Keep talking to your children
Always talk to your children in an age-relevant language to explain what is happening and why. Tell them the separation is not their fault and that both parents still love them. Ensure they know that they can share their feelings with you and can ask any questions when they need to.
Create new routines
Mum and dad living in separate homes can be upsetting for children. Their lives have changed and many of the routines which they take comfort in will have gone too. Help them cope by creating new routines which will define their changed family set-up, create boundaries and make them feel safe.
Support your ex-partner
Take time to consider how your ex-partner may feel during this time. When couples separate, one person will find it harder to cope than the other. If you see your ex-partner struggling with co-parenting, reach out and offer empathy and support. This will not only create a good co-parenting relationship but the children will thrive from two parents working together.
Do not put down the other parent
If a relationship is particularly strained after separation, it can be tempting to bad-mouth the other parent. This is a big no-no if children are present or within earshot. It is horrible for a child to hear someone putting their parents down and they may feel disloyal and upset if they feel they are part of it.
Be an adaptable co-parent
Parenting in any form is a series of phases. As children grow, so do their needs and wants. What works at the beginning of your co-parenting journey may not work a couple of years later. Be ready to change and adapt as required, and try to always consider the needs of all family members.
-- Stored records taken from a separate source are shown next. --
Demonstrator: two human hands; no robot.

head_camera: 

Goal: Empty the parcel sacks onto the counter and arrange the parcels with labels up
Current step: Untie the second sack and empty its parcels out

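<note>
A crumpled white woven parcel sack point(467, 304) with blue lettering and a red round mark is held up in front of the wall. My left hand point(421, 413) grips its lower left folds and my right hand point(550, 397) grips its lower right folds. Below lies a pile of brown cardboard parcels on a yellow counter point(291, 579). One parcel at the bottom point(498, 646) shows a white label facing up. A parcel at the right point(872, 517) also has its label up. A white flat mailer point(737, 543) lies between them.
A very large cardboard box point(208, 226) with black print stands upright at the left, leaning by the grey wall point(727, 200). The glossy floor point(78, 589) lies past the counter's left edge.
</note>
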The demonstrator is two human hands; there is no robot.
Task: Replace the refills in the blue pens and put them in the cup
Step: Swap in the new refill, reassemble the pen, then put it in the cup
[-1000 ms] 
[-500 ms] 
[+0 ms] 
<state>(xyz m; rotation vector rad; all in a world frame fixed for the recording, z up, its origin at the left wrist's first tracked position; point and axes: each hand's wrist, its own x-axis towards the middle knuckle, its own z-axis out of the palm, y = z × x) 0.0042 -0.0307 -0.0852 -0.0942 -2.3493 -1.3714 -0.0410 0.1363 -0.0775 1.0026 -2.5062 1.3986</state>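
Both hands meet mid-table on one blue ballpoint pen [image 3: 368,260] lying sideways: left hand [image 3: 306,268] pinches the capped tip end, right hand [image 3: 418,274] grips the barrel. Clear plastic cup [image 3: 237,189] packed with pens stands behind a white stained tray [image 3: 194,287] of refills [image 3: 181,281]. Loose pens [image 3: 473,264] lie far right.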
Make the most of the non-parenting time
Whether parents love it or hate it, co-parenting allows parents time away from their children. This can be strange at first. However, many co-parents come to love it as it allows them time for self-care and rest before their role as parent begins again. Making good use of this time allows co-parents to be refreshed, more engaged parents when they need to be.
How We Assist Coparenting At Div-ide
At Divide, we find that where parents are prepared to work through their financial separation together, they reduce their costs (both financial and emotional) and develop a positive “give and take” working relationship which sets the foundation for a positive co-parenting relationship moving forward.
It is beneficial for separating parents to remember or be reminded of these future benefits when they are negotiating their financial settlement and parenting arrangements, as allowing your ex-partner to have something they feel very strongly about in return for you also getting what is most important to you, results in a healthy balance and ceases the “tit for tat” behaviour approach which hurts all involved, especially the children.
No matter how old your children are, both parents will always be their parents. Children want to celebrate all their important milestones with both their parents: birthdays, achievements (sporting and academic), weddings, births of their children and also want to be included in their parents’ lives.
My ex-husband and I have been co-parenting successfully for over 10 years, however, our post-separation relationship did not start out so positively.
As every separating couple does, we too went through the roller-coaster of emotions, both trying our best to behave maturely in front of the children during this awful time, but often falling short – as the rawness of the emotions we all experience during separation often brings out the worst in us. However, as we moved through the financial separation process we kept refocusing on what was best for our children and, with a lot of work on both our parts, we were able to implement a “give and take” approach and put our own hurts aside, and this strategy continues to pay dividends. Our eldest son finished Year 12 last year and both his Dad and I took him to his valedictory dinner, both happily sitting together and being jointly proud of the young man we had raised together, who has the good attributes from each of his parents. We celebrate birthdays and Christmas with our extended families together, still a family for all to do with the children and our boys are delighted that they never have to choose one parent over the other.
Whilst this may not be possible in your circumstances, do the best you can for the benefit of your children.